Leigh Kavanagh

Personal information
- Full name: Leigh Robert Kavanagh
- Date of birth: 27 December 2003 (age 22)
- Position: Defender

Team information
- Current team: Galway United (on loan from Bohemians)
- Number: 19

Youth career
- 0000–2020: Bray Wanderers
- 2020–2024: Brighton & Hove Albion
- 2022–2023: Derby County (loan)

Senior career*
- Years: Team / Apps / (Gls)
- 2020: Bray Wanderers / 1 / (0)
- 2023–2024: Brighton & Hove Albion / 0 / (0)
- 2024–: Bohemians / 33 / (0)
- 2026–: → Galway United (loan) / 1 / (0)

International career
- 2019: Republic of Ireland U17 / 2 / (0)

= Leigh Kavanagh =

Irish footballer (born 2003)

Leigh Robert Kavanagh (born 27 December 2003) is an Irish professional footballer who plays as a defender for Galway United, on loan from Bohemians.

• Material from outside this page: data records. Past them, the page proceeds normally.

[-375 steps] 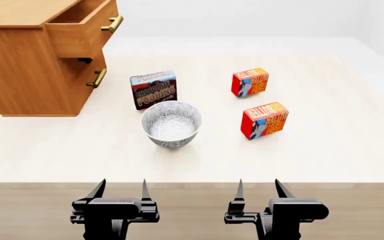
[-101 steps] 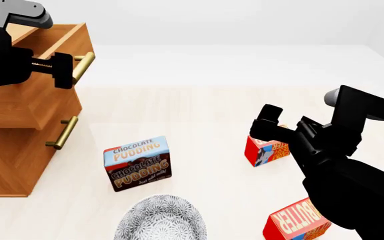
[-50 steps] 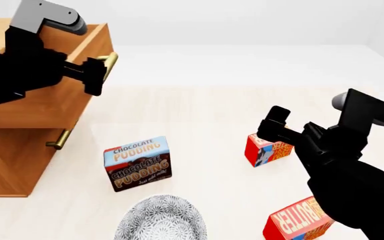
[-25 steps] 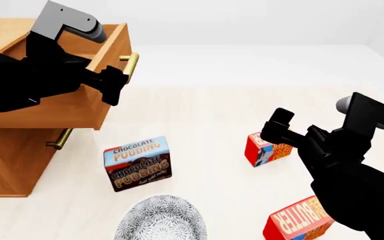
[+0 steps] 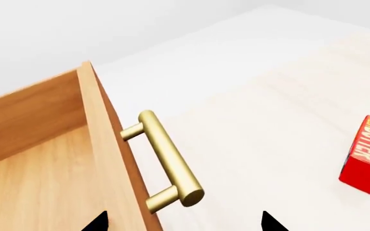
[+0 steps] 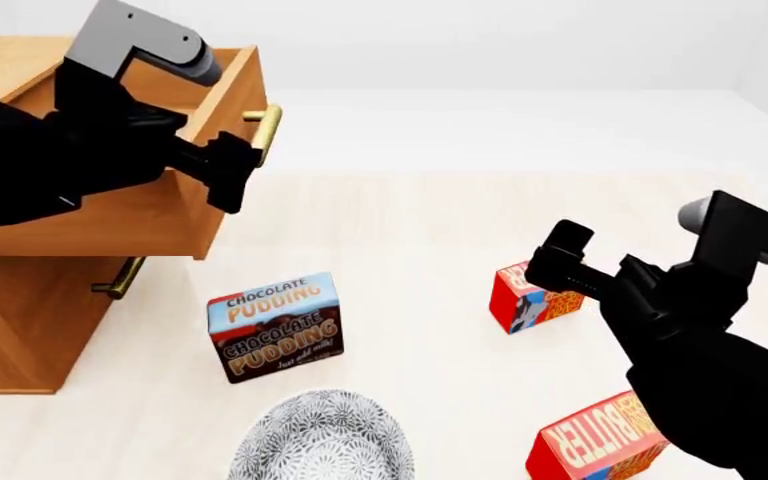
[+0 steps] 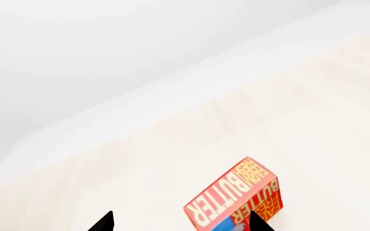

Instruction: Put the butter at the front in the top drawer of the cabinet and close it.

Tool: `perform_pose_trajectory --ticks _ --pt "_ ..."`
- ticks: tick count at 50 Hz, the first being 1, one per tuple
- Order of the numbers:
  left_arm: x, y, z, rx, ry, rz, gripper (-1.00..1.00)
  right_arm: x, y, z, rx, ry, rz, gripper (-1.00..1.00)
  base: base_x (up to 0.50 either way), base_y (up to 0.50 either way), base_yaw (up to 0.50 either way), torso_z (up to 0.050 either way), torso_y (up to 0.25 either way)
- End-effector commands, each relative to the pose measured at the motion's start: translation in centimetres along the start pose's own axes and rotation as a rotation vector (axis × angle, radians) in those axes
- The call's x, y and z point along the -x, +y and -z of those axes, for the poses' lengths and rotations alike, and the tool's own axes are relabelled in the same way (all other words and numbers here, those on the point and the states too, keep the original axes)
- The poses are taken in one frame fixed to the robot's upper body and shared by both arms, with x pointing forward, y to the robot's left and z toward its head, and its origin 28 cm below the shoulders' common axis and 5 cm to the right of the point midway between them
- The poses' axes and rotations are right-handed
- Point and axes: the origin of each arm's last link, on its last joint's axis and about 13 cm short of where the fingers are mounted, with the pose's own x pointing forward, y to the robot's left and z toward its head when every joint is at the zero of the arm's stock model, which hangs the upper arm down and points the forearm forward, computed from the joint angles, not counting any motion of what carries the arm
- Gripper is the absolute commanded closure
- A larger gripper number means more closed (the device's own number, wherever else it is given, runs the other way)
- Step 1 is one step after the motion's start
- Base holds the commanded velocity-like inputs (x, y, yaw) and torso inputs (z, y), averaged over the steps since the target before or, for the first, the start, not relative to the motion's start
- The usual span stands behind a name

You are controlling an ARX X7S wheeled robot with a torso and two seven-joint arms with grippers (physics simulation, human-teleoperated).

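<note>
The orange-brown wooden cabinet [image 6: 17,320] is seen at the table's left edge with its upper wooden drawer [image 6: 131,215] pulled out, the wide-spread left gripper [image 6: 231,172] astride its brass bar handle [image 5: 167,160], while the red-orange butter carton [image 6: 595,445] at the front edge lies beside the wide-spread, empty right gripper [image 6: 564,265].

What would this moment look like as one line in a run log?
left fingers: at brass bar handle of orange-brown wooden top drawer, open | right fingers: above far red-orange butter carton, nothing held
</note>
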Motion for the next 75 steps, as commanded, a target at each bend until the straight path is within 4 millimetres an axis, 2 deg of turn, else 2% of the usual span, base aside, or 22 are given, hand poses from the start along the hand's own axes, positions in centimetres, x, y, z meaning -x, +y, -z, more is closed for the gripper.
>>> perform_pose_trajectory --ticks 1,12,26,33,39,44,49,52,66,75 --pt "0.3 -1.1 -0.9 0.004 -0.042 0.101 -1.0 0.1 -0.1 0.1 -0.003 0.001 -0.002 -1.0 0.0 0.0 0.0 0.0 0.0" --pt "1.1 -0.8 -1.2 -0.014 -0.048 0.036 -1.0 0.3 0.1 0.1 0.0 0.003 -0.012 -1.0 0.0 0.0 0.0 0.0 0.0" --pt "3.5 -0.9 -2.2 -0.057 -0.091 -0.055 -1.0 0.8 0.1 0.0 0.004 -0.001 -0.027 -1.0 0.0 0.0 0.0 0.0 0.0" --pt "5.6 -1.8 -2.7 -0.084 -0.17 -0.084 -1.0 0.9 0.0 0.2 0.005 0.0 -0.032 -1.0 0.0 0.0 0.0 0.0 0.0" --pt "7.6 -3.2 -2.2 -0.038 -0.375 -0.213 -1.0 0.8 -0.1 0.3 0.0 0.0 -0.03 -1.0 0.0 0.0 0.0 0.0 0.0" --pt "8.7 -4.8 0.0 0.017 -0.585 -0.386 -1.0 0.6 0.0 0.3 -0.002 -0.001 -0.027 -1.0 0.0 0.0 0.0 0.0 0.0" --pt "7.8 -6.6 5.2 0.129 -0.769 -0.52 -1.0 0.5 0.1 0.3 0.005 -0.017 -0.022 -1.0 0.0 0.0 0.0 0.0 0.0" --pt "7.5 -7.3 7.0 0.156 -0.838 -0.575 -1.0 0.4 0.2 0.4 0.02 -0.026 -0.013 -1.0 0.0 0.0 0.0 0.0 0.0" --pt "8.8 -10.3 11.6 0.226 -1.018 -0.668 -1.0 0.5 0.8 0.1 0.045 -0.089 0.005 -1.0 0.0 0.0 0.0 0.0 0.0" --pt "7.8 -10.4 13.8 0.242 -1.02 -0.747 -1.0 0.9 1.2 0.1 0.058 -0.111 0.042 -1.0 0.0 0.0 0.0 0.0 0.0"
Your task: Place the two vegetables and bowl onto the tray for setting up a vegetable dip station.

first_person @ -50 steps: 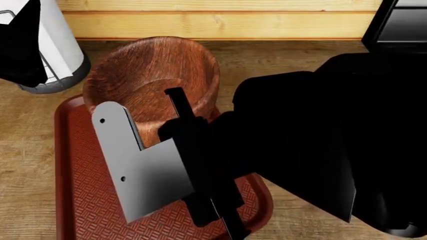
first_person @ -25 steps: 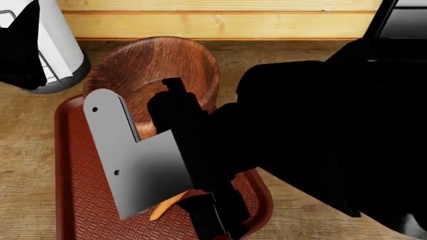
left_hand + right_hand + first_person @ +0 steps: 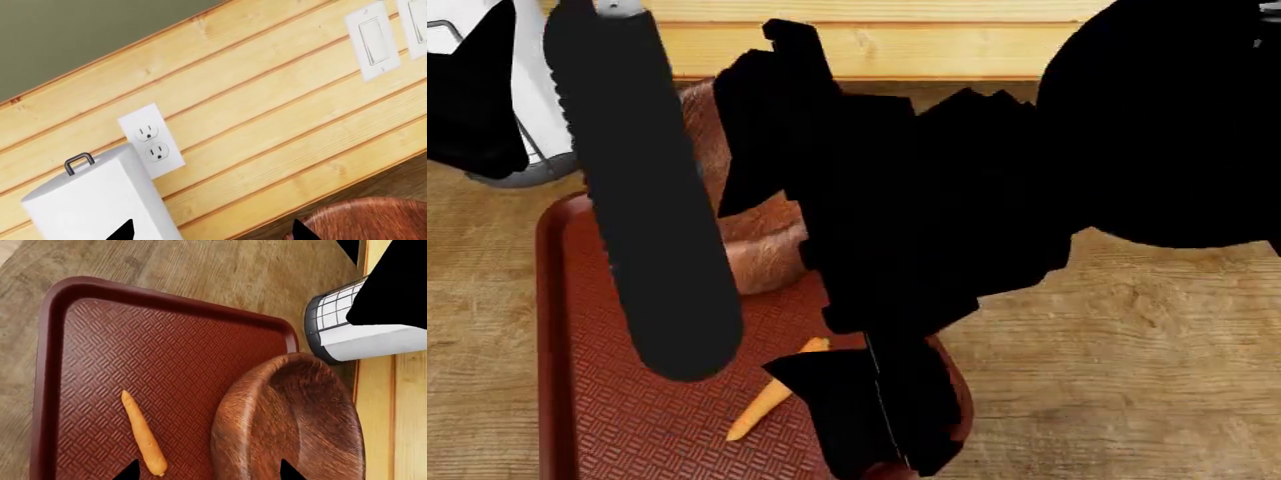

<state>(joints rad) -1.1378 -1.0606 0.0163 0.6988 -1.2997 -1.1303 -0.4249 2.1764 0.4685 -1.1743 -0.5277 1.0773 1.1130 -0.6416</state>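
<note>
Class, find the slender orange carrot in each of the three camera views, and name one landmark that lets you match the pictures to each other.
Head view: the slender orange carrot lies low on the dark red plastic tray, partly hidden by the black arm.
Right wrist view: the carrot lies on the tray, apart from the bowl.
Left wrist view: not in it.
Shared landmark: the dark reddish-brown wooden bowl.

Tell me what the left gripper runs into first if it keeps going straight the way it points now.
Probably the wood-panelled wall, which fills the left wrist view ahead of the left gripper. The white wire-framed cylinder and the bowl sit to either side, though depth is unclear.
</note>
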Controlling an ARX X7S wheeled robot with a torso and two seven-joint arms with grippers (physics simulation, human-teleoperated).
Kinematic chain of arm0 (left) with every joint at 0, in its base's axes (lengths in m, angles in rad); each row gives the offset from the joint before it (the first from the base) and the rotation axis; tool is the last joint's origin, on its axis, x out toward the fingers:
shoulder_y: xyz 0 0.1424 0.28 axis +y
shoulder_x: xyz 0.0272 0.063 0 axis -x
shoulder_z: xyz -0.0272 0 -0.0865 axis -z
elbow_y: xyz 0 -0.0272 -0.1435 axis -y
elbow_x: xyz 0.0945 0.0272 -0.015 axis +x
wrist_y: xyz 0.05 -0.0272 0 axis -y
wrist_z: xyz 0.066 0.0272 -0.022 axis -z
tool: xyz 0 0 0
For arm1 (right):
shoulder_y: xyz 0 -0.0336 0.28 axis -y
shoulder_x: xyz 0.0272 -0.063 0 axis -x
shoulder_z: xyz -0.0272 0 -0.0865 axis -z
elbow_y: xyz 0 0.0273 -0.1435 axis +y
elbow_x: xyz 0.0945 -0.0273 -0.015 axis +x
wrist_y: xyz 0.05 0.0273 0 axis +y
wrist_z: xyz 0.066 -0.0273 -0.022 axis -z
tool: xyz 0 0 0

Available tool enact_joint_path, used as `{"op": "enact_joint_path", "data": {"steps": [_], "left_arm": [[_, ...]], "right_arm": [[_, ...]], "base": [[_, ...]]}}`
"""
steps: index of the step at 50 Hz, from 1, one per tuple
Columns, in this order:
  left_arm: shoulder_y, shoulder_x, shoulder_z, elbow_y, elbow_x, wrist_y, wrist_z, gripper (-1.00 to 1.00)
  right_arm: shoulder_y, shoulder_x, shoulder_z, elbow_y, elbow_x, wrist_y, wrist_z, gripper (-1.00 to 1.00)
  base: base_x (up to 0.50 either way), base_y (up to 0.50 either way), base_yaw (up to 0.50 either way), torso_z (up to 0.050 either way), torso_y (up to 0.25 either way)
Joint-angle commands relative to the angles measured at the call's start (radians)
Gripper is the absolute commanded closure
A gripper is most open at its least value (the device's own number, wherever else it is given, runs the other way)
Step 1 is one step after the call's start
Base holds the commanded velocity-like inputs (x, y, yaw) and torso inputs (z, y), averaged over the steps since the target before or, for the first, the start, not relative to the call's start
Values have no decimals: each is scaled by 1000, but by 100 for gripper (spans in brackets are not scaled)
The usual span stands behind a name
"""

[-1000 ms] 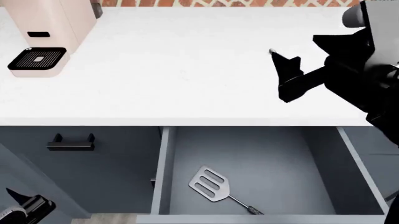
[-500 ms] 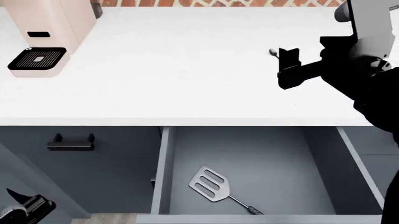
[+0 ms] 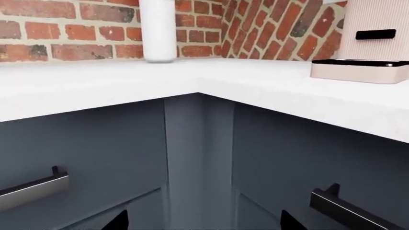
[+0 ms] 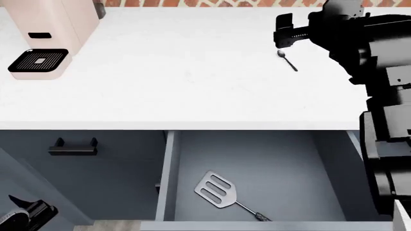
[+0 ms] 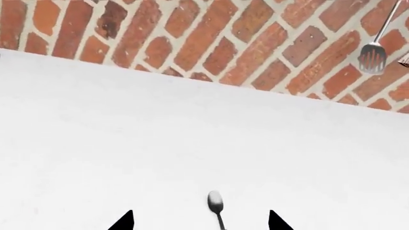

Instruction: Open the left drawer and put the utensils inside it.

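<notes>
The left drawer (image 4: 282, 163) stands pulled out below the counter, and the slotted metal spatula (image 4: 222, 190) lies flat inside it, handle toward the front. The thin teaspoon (image 4: 287, 60) lies on the white counter at the right. My right gripper (image 4: 284, 34) hovers just beyond its bowl. In the right wrist view the teaspoon (image 5: 216, 206) shows between the spread fingertips of the open right gripper (image 5: 199, 221), untouched. My left gripper (image 4: 26, 211) hangs low at the front left. In its wrist view the left gripper (image 3: 203, 223) is open and holds nothing.
A beige coffee machine (image 4: 45, 33) stands on the counter's far left. A narrower shut drawer front with a short black handle (image 4: 74, 147) is left of the open drawer. A brick wall backs the counter, and a slotted turner (image 5: 372, 52) hangs on it.
My right arm has swung away from the counter's front toward the back wall. The teaspoon, mostly hidden behind the gripper before, now shows in full. The left arm, drawer and spatula are unchanged.
</notes>
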Motion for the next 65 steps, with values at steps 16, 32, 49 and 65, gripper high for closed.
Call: {"op": "enact_joint_path", "data": {"steps": [16,32,49,65], "left_arm": [[-4,5,0,-57,30,40,-3,-100],[6,2,1,-60,33,57,2,-100],[9,1,1,-60,29,62,4,-100],[9,-1,0,-66,27,67,5,-100]], "right_arm": [[114,-167,126,481,-328,-159,-62,-100],[137,-177,68,481,-348,-159,-2,-100],[165,-171,27,481,-337,-221,70,-100],[164,-165,34,481,-333,-259,95,-100]], "base": [[0,0,0,0,0],[0,0,0,0,-17],[0,0,0,0,-129],[0,0,0,0,-154]]}}
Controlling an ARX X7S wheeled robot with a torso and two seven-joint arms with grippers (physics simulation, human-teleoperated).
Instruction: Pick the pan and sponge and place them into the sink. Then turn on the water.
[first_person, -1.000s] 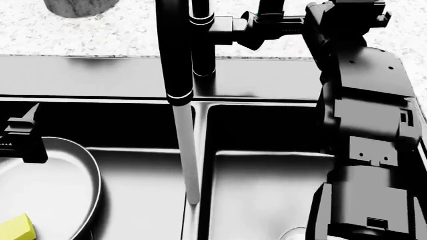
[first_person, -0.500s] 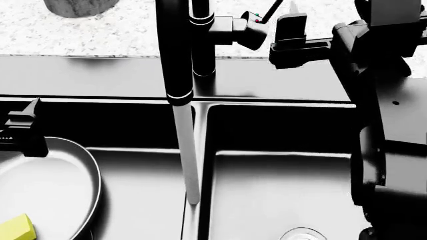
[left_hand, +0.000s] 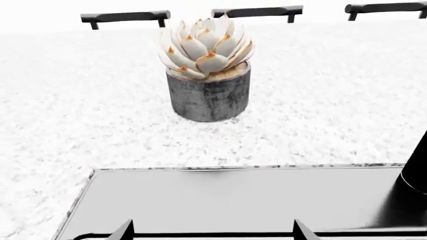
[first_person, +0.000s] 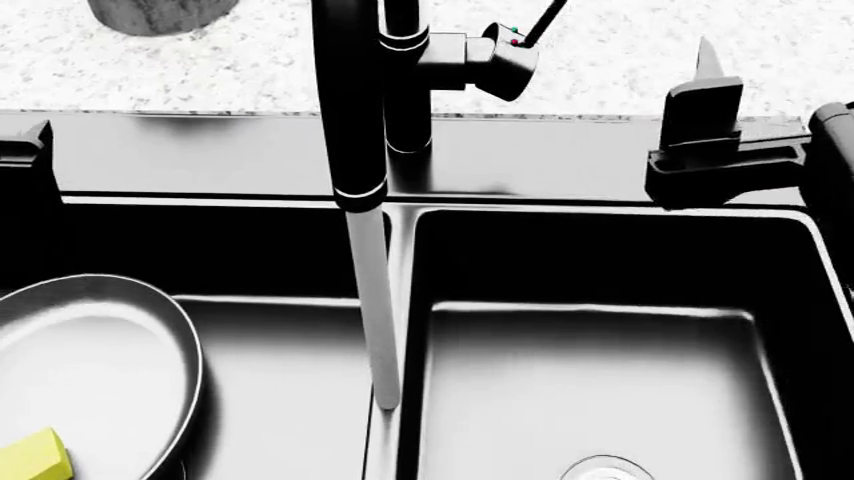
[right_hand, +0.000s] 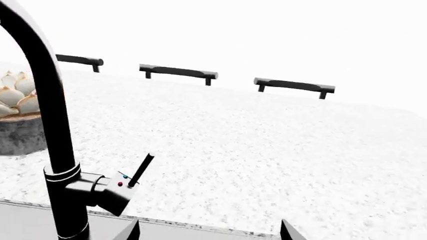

He has represented the Republic of Ireland U17 side in 2019.

==Career==
===Bray Wanderers===
Kavanagh came through the academy at Bray Wanderers having previously played for their schoolboy feeder club St Joseph's Boys. He featured for Bray in the League of Ireland First Division, prior to joining Brighton in July 2020.

===Brighton===
During the 2020–21 season, Kavanagh suffered a tear on his miniscus while training for the Brighton youth team, which ruled him out for the remainder of the season. He signed his first professional contract with Brighton in July 2021. The following season, he joined Derby County on a season-long loan. In July 2023, he signed a new one-year contract with Brighton, with the option a further season. In December 2023, he began to be included with the Brighton first-team squad, and was named as a match-day substitute in matches in the Premier League and the Europa League.

===Bohemians===
He signed for League of Ireland Premier Division club Bohemians in July 2024.

====Galway United loan====
On 1 July 2026, Kavanagh was loaned out to fellow League of Ireland Premier Division club Galway United until the end of the season.

==International career==
He has been called up for the Republic of Ireland at youth level.